[Exercise prompt] Where in the records does the word "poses" occur? Copy each line in which it does.

[Data items]
----
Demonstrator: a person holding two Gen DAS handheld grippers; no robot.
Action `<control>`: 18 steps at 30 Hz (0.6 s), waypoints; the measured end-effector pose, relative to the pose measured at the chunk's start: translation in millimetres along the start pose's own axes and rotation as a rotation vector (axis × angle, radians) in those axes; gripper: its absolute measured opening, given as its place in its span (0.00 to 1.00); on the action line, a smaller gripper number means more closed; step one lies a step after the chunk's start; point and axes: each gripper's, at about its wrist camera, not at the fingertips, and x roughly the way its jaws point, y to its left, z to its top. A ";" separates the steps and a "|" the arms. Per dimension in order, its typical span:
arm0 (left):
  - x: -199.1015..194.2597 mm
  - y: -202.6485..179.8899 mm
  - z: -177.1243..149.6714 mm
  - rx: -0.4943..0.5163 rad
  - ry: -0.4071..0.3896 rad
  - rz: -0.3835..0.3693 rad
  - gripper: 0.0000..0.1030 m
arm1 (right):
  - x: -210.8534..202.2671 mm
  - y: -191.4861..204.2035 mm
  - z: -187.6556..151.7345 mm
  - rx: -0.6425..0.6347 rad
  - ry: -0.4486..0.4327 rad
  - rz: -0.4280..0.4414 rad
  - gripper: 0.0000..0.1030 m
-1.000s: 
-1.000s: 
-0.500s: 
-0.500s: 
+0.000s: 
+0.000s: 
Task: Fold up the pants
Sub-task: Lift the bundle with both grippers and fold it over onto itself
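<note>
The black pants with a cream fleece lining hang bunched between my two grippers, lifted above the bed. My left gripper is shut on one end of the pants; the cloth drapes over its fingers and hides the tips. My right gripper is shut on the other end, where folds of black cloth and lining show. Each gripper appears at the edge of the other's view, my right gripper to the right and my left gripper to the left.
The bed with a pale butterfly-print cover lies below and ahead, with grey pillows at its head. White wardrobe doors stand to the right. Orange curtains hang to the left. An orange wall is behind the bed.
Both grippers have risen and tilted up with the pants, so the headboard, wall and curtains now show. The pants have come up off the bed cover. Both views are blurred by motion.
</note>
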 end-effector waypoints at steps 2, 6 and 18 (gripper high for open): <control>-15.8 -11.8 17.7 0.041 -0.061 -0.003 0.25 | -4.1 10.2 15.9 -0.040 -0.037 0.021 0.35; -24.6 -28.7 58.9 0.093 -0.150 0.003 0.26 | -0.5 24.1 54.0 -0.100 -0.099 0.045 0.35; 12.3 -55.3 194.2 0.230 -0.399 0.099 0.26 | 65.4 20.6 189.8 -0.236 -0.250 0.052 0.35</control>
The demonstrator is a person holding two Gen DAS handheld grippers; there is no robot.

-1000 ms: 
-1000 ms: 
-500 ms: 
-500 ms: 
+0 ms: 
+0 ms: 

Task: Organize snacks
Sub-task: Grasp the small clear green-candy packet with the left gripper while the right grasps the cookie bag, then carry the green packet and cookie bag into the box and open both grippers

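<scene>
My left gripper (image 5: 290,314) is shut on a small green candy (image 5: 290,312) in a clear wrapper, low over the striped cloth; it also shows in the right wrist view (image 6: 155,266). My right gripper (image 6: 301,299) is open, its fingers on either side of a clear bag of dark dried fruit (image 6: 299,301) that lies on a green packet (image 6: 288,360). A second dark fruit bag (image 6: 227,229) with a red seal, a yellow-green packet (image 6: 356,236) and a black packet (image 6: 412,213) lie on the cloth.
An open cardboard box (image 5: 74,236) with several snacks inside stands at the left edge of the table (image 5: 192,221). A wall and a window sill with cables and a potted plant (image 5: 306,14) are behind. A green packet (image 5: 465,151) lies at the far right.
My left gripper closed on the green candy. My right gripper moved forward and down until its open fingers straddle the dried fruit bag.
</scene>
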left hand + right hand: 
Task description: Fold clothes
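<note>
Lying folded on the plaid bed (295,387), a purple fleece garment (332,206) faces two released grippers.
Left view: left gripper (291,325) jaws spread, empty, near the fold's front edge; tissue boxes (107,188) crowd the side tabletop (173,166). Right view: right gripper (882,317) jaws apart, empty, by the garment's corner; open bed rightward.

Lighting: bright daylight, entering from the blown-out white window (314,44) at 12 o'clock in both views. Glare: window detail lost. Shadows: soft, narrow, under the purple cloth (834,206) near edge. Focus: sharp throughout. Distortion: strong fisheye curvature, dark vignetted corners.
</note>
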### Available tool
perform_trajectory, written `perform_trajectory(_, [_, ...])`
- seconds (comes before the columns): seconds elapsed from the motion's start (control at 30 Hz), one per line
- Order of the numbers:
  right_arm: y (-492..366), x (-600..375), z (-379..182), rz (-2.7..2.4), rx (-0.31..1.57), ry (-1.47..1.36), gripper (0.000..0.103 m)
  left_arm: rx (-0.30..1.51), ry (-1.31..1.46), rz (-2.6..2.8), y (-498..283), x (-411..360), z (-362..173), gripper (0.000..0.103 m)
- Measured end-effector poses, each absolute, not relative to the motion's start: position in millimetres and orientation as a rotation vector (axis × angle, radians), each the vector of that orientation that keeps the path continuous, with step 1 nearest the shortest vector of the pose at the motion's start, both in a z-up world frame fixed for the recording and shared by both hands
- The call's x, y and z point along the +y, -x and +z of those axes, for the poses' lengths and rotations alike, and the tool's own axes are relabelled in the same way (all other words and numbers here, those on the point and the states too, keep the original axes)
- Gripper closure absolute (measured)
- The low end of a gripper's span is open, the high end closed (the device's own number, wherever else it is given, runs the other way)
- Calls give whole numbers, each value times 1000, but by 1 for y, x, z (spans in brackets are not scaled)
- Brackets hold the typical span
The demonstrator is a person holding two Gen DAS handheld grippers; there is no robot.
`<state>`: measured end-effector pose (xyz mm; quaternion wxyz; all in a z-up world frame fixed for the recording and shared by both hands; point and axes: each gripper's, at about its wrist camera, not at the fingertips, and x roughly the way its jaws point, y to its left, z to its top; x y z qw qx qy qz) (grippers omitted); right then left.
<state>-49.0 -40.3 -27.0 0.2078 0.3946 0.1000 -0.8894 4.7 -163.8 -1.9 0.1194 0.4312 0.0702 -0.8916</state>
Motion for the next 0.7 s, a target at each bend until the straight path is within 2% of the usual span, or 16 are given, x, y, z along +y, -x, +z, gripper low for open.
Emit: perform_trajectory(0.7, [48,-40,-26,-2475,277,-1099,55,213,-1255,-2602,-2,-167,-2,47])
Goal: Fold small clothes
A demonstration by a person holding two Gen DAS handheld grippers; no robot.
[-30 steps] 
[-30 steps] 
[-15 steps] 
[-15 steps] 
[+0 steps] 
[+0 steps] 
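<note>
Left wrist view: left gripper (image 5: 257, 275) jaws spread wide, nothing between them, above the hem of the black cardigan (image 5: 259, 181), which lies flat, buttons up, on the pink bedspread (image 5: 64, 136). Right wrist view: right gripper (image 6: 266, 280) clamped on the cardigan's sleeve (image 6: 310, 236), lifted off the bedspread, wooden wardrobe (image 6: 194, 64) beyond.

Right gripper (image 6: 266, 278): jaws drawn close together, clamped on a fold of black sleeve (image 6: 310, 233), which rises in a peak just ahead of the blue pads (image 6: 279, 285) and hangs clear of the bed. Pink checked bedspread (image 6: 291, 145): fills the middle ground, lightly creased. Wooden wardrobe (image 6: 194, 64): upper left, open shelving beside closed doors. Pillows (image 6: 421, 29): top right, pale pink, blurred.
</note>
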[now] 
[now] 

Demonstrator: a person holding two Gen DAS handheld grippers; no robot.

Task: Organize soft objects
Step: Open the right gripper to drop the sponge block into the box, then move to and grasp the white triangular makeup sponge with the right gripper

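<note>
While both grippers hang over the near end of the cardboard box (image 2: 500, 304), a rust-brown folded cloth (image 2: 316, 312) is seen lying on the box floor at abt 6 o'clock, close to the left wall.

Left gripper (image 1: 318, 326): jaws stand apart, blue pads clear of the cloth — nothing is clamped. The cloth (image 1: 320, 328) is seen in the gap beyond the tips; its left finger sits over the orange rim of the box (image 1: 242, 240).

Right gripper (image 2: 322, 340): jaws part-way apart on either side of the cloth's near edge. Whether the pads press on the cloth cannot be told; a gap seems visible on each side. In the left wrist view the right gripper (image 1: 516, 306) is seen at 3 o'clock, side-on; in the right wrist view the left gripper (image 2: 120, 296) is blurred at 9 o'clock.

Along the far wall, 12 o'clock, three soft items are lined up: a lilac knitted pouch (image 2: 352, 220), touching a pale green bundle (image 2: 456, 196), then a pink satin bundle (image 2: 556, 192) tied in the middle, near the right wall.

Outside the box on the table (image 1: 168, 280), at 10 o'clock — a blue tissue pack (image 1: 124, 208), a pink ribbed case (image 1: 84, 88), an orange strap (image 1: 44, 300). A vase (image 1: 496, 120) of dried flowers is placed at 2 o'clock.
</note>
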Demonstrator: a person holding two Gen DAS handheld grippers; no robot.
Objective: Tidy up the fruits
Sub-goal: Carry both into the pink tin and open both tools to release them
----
[Response to the exercise]
- Measured end-effector poses, each absolute, not relative to the motion's start: position in millimetres and orientation as a rotation vector (axis × angle, radians), each the vector of that orientation that keeps the path continuous, with step 1 nearest the shortest vector of the pose at the motion's start, both in a z-up world frame fixed for the recording and shared by both hands
- The call's x, y and z point along the +y, -x and +z of those axes, for the poses' lengths and rotations alike, and the tool's own axes are relabelled in the same way (all other words and numbers here, those on the point and the states too, keep the original axes)

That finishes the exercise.